In [1]:
import pandas as pd 
import pickle
import warnings
warnings.filterwarnings('ignore')
import numpy as np

from sklearn.svm import SVC
from sklearn import svm
from sklearn.metrics import classification_report
from sklearn.model_selection import train_test_split
from sklearn.model_selection import GridSearchCV, cross_val_score

In [2]:
labels = pd.read_csv("../../data/scene_labels.csv")

In [3]:
labels.head(5)

Unnamed: 0,SCENE,KEY,SPEAKER,SHOW,Sarcasm,Sarcasm_Type
0,1_10004,1_10004_u,SHELDON,BBT,0.0,NONE
1,1_10009,1_10009_u,PENNY,BBT,0.0,NONE
2,1_1001,1_1001_u,RAJ,BBT,0.0,NONE
3,1_1003,1_1003_u,HOWARD,BBT,1.0,PRO
4,1_10190,1_10190_u,SHELDON,BBT,0.0,NONE


#### Perform mean, median, max, min and sum pooling on audio feature data

In [4]:
def get_audio_mean_pool(audio) -> np.ndarray:
        return np.array([np.mean(feature_vector, axis=1) for feature_vector in audio])
    
def get_audio_median_pool(audio) -> np.ndarray:
        return np.array([np.median(feature_vector, axis=1) for feature_vector in audio])
    
def get_audio_max_pool(audio) -> np.ndarray:
        return np.array([np.max(feature_vector, axis=1) for feature_vector in audio])

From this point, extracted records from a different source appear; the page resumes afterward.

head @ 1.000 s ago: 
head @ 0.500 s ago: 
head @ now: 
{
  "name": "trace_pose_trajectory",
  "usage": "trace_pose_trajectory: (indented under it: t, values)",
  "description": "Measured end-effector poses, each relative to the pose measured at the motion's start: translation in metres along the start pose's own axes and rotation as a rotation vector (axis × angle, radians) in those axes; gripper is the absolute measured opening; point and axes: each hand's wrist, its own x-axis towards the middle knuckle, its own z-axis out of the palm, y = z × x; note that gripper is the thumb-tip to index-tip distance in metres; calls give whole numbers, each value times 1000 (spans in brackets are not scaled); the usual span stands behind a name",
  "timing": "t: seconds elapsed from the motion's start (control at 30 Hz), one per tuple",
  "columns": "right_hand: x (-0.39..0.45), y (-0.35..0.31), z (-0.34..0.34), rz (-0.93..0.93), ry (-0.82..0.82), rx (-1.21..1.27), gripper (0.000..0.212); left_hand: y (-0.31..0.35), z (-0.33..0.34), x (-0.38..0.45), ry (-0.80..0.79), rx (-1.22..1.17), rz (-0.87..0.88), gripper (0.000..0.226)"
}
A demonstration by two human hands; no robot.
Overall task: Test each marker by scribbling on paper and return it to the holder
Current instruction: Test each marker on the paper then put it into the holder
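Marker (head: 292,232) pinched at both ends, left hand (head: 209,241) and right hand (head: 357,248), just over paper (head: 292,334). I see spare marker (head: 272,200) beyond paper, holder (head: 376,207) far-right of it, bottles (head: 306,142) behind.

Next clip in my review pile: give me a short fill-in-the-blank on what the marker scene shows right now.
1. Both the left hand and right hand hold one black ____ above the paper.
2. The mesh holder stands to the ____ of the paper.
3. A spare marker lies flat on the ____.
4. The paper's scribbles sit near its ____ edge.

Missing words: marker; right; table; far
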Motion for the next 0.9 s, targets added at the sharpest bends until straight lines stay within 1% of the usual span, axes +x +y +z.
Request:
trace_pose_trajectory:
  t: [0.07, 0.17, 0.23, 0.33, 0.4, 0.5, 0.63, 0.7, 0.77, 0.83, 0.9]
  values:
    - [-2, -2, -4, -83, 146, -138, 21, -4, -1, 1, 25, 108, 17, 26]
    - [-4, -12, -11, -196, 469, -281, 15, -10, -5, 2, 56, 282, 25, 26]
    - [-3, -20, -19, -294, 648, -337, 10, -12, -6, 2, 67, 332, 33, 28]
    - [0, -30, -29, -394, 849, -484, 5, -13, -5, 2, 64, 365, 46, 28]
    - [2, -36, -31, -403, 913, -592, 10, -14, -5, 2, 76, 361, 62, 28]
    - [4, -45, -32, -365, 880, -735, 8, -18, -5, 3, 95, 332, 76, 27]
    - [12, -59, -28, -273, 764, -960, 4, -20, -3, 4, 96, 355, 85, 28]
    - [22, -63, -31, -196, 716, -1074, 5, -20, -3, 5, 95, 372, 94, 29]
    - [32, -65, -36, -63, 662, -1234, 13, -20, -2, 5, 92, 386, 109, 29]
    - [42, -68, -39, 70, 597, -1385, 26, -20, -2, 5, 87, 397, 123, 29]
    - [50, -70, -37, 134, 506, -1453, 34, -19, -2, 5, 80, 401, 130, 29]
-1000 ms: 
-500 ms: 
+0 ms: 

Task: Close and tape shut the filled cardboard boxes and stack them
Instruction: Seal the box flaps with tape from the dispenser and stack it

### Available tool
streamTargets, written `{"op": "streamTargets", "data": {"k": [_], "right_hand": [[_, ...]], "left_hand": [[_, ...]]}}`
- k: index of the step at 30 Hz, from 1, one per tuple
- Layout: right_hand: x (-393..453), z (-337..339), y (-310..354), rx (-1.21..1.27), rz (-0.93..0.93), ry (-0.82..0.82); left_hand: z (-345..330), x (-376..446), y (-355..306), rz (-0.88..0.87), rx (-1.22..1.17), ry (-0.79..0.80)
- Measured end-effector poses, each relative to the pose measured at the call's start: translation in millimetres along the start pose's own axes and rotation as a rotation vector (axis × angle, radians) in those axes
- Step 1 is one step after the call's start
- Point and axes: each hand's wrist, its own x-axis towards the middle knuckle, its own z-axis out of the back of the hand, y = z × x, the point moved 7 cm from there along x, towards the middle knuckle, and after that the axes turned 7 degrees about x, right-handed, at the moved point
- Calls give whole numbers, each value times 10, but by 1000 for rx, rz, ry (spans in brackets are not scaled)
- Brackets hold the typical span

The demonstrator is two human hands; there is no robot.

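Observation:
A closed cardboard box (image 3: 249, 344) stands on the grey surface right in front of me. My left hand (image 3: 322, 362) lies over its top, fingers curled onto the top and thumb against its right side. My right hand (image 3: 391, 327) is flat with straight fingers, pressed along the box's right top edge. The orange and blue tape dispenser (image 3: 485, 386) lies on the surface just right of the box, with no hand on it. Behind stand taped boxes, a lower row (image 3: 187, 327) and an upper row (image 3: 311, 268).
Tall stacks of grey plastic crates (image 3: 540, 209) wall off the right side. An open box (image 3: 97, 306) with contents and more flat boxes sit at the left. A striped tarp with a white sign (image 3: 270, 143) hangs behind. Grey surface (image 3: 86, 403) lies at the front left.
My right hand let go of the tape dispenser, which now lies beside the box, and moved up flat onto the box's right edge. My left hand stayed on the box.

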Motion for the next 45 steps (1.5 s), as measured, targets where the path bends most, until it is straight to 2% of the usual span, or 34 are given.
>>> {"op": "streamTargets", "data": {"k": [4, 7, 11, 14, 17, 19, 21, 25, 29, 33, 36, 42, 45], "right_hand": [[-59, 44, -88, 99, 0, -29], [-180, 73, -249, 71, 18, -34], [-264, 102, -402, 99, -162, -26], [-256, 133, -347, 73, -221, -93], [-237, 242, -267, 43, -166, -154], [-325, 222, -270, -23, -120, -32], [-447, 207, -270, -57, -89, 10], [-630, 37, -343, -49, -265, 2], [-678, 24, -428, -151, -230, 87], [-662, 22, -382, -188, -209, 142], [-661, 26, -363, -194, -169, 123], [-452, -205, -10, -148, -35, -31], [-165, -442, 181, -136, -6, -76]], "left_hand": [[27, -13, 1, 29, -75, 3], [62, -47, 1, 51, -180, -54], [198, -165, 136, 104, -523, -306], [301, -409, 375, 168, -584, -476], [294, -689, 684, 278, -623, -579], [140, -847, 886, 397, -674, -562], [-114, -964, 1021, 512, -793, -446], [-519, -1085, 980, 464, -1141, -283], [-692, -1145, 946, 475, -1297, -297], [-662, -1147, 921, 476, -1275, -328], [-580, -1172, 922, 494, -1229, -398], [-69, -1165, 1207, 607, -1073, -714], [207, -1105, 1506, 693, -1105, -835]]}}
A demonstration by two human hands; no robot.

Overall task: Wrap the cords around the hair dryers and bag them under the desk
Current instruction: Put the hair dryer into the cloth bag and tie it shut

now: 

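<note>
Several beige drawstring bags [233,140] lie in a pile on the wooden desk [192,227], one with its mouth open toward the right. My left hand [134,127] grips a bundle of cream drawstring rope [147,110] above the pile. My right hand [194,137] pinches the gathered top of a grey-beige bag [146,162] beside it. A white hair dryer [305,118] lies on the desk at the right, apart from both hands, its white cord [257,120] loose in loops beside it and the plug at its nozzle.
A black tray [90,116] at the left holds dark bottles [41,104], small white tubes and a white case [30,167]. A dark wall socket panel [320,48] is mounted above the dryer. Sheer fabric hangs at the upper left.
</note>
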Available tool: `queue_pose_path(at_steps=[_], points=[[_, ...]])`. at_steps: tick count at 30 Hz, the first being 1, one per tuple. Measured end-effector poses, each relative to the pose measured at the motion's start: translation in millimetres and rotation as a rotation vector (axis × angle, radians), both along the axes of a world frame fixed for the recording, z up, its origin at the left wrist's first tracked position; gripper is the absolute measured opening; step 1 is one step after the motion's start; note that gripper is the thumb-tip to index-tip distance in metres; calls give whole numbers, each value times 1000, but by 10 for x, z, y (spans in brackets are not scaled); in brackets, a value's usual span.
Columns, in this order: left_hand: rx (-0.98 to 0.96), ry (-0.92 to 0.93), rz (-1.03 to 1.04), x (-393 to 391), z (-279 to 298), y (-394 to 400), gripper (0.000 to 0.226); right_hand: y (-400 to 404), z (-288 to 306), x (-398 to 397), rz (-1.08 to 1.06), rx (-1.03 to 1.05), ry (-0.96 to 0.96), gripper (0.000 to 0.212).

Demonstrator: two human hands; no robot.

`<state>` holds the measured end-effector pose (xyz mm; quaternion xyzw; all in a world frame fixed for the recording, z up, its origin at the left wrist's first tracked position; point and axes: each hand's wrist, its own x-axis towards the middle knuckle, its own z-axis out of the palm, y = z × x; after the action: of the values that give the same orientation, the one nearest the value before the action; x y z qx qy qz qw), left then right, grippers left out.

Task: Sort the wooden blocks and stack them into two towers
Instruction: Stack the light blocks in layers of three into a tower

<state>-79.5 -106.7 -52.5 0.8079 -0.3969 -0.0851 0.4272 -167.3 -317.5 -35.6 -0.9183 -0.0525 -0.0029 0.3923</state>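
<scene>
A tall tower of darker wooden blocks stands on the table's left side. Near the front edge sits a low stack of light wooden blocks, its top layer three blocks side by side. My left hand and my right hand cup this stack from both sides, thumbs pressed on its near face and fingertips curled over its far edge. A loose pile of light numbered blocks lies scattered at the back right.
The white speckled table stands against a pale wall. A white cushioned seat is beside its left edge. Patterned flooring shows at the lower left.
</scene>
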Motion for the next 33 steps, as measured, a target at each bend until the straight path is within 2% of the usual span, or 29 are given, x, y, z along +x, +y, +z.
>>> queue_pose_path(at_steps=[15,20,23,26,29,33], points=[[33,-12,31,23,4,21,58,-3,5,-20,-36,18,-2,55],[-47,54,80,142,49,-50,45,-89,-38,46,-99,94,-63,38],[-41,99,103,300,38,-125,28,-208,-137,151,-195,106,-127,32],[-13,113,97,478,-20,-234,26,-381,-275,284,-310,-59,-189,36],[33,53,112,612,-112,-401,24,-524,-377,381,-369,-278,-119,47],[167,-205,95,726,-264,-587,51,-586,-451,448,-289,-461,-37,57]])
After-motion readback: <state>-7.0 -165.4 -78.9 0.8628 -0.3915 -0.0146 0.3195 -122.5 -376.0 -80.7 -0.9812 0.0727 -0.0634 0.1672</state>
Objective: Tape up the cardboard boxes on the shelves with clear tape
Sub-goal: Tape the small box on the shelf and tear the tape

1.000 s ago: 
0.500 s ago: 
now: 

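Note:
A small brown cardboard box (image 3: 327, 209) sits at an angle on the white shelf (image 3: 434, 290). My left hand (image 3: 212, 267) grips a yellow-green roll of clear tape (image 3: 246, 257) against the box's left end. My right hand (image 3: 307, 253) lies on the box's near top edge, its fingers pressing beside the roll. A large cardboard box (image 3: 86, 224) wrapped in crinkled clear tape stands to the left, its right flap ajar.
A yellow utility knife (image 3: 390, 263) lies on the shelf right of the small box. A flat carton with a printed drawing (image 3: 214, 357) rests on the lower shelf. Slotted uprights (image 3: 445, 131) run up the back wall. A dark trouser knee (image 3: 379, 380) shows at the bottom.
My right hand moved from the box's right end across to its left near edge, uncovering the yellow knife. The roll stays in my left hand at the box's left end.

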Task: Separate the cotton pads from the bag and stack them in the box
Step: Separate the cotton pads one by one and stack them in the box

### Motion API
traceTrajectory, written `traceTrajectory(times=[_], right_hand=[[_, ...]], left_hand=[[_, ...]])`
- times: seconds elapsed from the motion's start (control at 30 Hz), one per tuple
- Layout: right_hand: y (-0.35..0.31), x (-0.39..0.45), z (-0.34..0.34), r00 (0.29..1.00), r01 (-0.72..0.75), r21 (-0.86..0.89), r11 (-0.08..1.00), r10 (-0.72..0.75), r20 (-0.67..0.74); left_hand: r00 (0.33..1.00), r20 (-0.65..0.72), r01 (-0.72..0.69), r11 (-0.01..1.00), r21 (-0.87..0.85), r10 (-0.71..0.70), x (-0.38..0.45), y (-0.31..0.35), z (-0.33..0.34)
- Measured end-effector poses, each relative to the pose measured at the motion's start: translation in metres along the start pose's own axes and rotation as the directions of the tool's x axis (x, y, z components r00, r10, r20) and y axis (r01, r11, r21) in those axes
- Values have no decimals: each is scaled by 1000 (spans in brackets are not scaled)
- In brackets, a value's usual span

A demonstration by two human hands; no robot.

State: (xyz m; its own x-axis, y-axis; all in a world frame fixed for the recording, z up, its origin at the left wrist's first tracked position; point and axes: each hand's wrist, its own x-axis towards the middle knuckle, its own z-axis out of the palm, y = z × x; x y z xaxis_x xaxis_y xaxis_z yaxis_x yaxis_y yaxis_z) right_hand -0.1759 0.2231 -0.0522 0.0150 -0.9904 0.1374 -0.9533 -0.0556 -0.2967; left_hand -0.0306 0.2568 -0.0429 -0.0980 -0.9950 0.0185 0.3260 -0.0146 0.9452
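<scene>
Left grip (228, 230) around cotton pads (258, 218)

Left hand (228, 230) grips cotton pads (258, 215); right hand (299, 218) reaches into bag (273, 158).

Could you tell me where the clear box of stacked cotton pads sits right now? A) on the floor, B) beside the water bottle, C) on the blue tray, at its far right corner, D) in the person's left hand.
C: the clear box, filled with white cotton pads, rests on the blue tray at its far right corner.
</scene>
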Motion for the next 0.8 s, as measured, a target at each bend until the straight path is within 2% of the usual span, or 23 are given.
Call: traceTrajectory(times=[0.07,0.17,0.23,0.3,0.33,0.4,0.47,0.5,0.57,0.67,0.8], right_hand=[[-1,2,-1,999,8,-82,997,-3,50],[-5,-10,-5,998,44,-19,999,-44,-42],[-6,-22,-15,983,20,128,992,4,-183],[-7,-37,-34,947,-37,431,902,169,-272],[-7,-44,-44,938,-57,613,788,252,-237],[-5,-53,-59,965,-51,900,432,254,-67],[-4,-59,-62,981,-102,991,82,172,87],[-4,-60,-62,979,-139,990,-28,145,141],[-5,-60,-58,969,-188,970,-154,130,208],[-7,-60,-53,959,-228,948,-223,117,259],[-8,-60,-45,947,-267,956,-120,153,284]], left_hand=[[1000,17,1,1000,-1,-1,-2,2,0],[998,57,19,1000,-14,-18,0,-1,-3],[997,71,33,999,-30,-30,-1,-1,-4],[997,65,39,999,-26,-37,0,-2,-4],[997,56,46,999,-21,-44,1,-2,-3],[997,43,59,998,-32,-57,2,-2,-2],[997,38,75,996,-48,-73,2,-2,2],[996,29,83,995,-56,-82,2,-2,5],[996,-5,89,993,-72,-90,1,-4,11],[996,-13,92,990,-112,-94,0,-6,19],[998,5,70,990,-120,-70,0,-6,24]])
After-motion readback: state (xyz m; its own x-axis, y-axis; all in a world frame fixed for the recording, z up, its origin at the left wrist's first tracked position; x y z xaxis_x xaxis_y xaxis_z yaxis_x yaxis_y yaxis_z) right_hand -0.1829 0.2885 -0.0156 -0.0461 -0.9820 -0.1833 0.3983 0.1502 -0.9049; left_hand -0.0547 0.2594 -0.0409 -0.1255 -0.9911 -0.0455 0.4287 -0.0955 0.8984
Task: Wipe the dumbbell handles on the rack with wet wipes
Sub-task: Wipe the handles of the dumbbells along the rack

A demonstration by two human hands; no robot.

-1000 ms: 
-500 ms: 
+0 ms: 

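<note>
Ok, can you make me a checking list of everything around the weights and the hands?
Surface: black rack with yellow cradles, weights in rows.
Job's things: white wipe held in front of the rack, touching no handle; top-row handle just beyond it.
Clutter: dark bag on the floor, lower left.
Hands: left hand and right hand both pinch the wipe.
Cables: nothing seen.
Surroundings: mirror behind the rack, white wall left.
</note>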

def get_audio_min_pool(audio) -> np.ndarray:
        return np.array([np.min(feature_vector, axis=1) for feature_vector in audio])

def get_audio_sum_pool(audio) -> np.ndarray:
        return np.array([np.sum(feature_vector, axis=1) for feature_vector in audio])

In [5]:
def get_model_data(audio_features):
    model_data = pd.DataFrame(columns=['audio_feature','sarcasm','sarcasm_type'])
    for index, row in labels.iterrows():
        audio_key = row["SCENE"] + "_u.wav"
        model_data = model_data.append({'audio_feature': audio_features[audio_key],
                                    'sarcasm' : row["Sarcasm"],
                                    'sarcasm_type' : row["Sarcasm_Type"]},
                                  ignore_index=True)
    return model_data

In [6]:
def get_train_test_split(model_data, x_column, y_column, stratify_column):
    X_train, X_test, Y_train, Y_test = train_test_split(
        model_data[x_column],
        model_data[y_column],
        train_size=0.8, 
        test_size=0.2, 
        random_state=0, 
        shuffle=True,
        stratify=model_data[stratify_column])
    
    print("Train: ",X_train.shape, Y_train.shape,
      "Test: ",(X_test.shape, Y_test.shape))
    return X_train, X_test, Y_train, Y_test

def process_dataframes_pool(data):
    temp_concat = pd.concat([data, data.audio_feature.apply(pd.Series)], axis=1)
    temp_concat.drop(columns=['audio_feature'], inplace = True)
    return temp_concat.add_prefix('feat_')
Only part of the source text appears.